Table of Contents:
The purpose of this retrospective study was to investigate the value of transcutaneous contrast-enhanced ultrasound (CEUS) in the diagnosis of pulmonary nodules by describing their CEUS patterns and to determine their biological dignity employing the CEUS parameters.
Between 12/2003 and 03/2007 n = 72 consecutive patients with peripheral lung nodules found on B-mode ultrasound were examined with CEUS. 32 nodules were benign (pneumonic nodules (13), infarcted nodules (6), other benign nodules (7), unclear benign nodules (6)) while 40 lesions were malignant including metastatic nodules (23), primary lung cancer nodules (12) and nodules due to lymphoma (5). Their CEUS patterns were described and subgroups were compared to each other regarding the CEUS criteria. The following CEUS parameters were retrospectively analysed: 1. time to contrast enhancement (TE) of the nodules, 2. extent of contrast enhancement (EE) in the arterial and the parenchymal phase was determined and classified as reduced EE (anechoic, hypoechoic) versus marked EE (isoechoic, hyperechoic), 3. homogeneity of contrast enhancement (HE) was noted and classified as homogeneous versus inhomogeneous. For evaluation of EE and HE the tissue enhancement of the spleen was used as an «in-vivo-reference». Further more the vascularity of the lung nodules was noted and classified as “absence of perfusion” (no contrast enhancement), early pulmonary arterial supply (PA) and delayed bronchial arterial blood supply (BA).
The CEUS examinations were performed at the Department of Ultrasound Diagnostics, Philipps-University Marburg, using an adequate contrast-devoted unit (Acuson Sequoia ® 512 GI, Siemens Medical Solutions USA, Ultrasound Division) that had a contrast-specific, continuous-mode software. A low mechanical index (MI) was used and the pulmonary nodules were observed in real-time for evidence of contrast uptake over a period of 5 minutes by a single physician experienced with contrast-enhanced ultrasound of the lung. Contrast enhancement was achieved with SonoVue ® (Bracco SpA, Milan, Italy), a second-generation ultrasound contrast agent consisting of phospholipid-stabilized microbubbles of sulphur hexafluoride.
It could be demonstrated that CEUS examinations of peripheral lung nodules are feasible and pulmonary lesions of certain pathologies may show a characteristic CEUS pattern regarding time to enhancement (TE), extent of enhancement (EE) and the type of arterial blood supply.
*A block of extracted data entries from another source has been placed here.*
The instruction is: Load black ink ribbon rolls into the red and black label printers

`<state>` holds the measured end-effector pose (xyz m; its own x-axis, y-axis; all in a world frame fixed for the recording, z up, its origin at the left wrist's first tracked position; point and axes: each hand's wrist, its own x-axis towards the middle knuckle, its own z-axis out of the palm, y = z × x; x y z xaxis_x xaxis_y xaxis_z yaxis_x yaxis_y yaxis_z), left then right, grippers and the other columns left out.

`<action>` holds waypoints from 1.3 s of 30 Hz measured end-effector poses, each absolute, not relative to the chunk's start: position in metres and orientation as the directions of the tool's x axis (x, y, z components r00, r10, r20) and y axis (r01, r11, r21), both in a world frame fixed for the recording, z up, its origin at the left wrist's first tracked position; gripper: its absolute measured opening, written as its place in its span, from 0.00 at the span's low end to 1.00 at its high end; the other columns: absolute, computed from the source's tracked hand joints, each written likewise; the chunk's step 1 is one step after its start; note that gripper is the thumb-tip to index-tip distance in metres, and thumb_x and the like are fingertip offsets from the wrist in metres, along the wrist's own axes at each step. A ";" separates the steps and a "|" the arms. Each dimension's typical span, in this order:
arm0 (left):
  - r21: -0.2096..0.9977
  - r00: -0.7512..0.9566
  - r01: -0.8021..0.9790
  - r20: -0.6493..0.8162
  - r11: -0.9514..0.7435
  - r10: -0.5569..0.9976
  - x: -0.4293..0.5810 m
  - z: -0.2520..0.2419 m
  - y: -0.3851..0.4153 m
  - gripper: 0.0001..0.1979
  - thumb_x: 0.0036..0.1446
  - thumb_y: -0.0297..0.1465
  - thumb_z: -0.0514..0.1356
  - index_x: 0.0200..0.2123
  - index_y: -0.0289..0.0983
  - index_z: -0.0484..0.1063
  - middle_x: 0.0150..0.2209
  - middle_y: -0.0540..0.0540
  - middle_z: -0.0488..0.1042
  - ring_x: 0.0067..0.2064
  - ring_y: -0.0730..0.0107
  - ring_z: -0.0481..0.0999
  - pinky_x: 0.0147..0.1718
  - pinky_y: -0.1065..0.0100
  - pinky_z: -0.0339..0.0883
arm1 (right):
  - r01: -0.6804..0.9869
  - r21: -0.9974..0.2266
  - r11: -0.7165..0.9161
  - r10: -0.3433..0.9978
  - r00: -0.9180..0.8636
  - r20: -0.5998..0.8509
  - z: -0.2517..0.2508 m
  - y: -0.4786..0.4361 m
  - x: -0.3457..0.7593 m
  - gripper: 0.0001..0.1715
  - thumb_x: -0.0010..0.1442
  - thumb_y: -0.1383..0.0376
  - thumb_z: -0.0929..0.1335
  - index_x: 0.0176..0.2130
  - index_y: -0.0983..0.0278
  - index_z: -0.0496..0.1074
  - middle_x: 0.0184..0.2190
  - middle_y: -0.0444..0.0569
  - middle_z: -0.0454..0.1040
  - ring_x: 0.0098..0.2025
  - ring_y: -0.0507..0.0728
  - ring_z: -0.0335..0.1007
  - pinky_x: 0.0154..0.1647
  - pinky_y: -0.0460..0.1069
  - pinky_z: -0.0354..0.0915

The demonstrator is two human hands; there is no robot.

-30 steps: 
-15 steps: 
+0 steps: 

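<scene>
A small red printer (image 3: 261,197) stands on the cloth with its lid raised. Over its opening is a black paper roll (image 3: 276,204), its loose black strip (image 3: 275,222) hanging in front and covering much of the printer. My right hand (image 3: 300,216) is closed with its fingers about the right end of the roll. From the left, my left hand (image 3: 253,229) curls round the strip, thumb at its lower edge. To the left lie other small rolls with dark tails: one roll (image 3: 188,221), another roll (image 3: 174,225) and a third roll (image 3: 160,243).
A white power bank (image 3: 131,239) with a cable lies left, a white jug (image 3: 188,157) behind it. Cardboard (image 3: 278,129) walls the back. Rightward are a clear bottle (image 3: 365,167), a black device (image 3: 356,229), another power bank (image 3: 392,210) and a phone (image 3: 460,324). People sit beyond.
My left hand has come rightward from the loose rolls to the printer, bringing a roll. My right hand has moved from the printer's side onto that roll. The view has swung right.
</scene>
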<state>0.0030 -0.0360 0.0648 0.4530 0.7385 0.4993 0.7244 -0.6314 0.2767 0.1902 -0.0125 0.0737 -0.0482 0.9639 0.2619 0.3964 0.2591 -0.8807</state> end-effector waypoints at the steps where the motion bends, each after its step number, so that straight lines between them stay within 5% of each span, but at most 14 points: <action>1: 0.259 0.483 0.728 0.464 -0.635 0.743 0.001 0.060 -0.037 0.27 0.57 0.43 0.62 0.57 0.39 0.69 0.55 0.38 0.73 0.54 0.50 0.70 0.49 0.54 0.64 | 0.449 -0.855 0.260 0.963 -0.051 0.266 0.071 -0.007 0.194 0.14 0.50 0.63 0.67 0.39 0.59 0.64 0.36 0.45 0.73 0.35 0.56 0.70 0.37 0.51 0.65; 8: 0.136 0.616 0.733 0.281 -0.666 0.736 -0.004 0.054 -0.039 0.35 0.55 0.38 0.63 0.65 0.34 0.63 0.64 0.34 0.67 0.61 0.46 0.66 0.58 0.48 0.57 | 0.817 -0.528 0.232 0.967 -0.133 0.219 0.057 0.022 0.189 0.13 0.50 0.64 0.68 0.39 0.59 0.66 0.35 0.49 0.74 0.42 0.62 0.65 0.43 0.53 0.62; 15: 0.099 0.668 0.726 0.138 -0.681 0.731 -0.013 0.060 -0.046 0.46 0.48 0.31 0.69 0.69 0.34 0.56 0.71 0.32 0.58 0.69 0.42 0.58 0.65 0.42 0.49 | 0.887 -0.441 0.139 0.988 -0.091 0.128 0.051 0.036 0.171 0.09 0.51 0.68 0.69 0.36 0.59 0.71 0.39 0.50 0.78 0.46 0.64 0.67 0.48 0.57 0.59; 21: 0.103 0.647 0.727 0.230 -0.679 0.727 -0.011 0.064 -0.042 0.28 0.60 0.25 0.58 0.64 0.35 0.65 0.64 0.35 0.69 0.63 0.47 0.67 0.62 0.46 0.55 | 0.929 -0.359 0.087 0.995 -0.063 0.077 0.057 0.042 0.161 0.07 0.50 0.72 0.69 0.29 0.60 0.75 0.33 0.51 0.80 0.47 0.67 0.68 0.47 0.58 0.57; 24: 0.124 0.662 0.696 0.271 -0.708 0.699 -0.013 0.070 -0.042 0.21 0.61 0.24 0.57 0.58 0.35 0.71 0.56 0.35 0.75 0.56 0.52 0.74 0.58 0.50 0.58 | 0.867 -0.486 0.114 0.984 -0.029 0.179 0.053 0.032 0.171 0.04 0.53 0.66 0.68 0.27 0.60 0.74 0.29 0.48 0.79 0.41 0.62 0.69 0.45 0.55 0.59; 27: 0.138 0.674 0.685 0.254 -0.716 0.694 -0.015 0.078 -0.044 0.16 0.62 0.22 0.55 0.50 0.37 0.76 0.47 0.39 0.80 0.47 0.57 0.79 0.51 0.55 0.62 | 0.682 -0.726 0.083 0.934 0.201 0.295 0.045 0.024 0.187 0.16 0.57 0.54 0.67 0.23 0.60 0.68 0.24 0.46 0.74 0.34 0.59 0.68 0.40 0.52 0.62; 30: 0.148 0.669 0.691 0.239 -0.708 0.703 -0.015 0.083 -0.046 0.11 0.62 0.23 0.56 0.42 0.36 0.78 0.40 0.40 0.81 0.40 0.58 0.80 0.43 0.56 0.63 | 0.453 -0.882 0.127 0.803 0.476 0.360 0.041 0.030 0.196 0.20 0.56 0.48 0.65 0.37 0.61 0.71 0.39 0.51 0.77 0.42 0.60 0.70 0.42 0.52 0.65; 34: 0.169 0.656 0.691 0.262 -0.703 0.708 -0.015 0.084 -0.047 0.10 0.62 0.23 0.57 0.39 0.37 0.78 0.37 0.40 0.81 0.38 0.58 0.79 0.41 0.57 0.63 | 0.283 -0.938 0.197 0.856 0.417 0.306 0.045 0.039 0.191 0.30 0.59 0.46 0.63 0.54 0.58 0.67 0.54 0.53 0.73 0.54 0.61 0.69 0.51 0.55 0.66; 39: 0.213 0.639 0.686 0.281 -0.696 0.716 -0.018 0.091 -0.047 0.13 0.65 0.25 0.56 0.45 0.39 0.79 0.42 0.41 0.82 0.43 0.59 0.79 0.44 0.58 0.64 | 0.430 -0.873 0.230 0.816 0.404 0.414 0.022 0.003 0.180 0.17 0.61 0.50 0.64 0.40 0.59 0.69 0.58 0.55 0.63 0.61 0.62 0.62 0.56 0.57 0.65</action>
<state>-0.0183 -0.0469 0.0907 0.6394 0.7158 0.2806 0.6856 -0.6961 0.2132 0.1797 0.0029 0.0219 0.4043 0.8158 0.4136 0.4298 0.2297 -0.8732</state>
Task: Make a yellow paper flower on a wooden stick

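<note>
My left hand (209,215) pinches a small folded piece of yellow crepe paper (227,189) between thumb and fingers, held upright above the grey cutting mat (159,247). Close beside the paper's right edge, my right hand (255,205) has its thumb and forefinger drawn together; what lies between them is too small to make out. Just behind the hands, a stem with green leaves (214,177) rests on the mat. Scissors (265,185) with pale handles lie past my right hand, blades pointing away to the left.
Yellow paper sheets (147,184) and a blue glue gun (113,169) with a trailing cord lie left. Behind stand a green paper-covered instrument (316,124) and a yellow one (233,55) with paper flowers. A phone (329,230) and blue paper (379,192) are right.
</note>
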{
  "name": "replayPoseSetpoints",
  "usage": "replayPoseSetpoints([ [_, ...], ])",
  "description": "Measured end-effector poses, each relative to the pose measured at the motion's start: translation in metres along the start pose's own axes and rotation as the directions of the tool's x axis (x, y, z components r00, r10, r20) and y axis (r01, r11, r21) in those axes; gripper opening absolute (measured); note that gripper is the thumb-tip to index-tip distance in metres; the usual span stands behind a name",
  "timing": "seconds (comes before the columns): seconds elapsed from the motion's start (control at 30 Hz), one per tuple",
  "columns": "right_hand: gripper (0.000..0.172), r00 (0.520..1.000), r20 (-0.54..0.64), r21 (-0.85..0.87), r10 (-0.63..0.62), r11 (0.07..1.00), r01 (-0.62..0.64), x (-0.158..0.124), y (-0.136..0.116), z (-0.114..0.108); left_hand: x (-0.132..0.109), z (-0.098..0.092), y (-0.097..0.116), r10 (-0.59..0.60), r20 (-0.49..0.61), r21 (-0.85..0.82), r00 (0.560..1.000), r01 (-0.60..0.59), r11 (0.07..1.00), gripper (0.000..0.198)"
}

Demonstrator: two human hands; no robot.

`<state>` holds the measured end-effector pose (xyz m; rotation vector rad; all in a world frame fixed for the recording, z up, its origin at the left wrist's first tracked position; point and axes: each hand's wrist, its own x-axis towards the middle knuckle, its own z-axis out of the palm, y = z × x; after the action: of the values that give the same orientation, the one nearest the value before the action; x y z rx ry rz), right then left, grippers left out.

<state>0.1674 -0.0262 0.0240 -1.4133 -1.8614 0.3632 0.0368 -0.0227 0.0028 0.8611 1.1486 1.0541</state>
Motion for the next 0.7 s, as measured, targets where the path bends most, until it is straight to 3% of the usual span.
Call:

CEUS can be helpful to confirm the diagnosis of pneumonic, infarcted and malignant peripheral nodules (metastatic and primary lung cancer nodules) because these pathologies predominantly show a characteristic CEUS pattern. Benign and malignant lung nodules did not vary significantly regarding TE, EE and HE. There were found significant differences between nodules with pulmonary arterial (PA) supply and lesions with bronchial arterial (BA) blood supply regarding TE, EE and their biological dignity (► p=0,005): “PA” nodules were benign in 60,7%, “BA” nodules were malignant in 76,3% of cases. Pneumonic nodules mainly showed a short time to contrast enhancement (mean: 5,0sec), a marked tissue enhancement (77%), homogeneous distribution of contrast enhancement (77%) and a “PA” blood supply in 100% of cases. Infarcted nodules were avascular in 83% and showed a reduced tissue enhancement in 100% of cases. Malignant nodules predominantly showed a delayed time to contrast enhancement (mean: 11,1sec), reduced tissue enhancement (75%), homogeneous distribution of contrast enhancement (67%) and a “BA” blood supply in 72% of cases. In subgroups no significant differences of “HE” could be found.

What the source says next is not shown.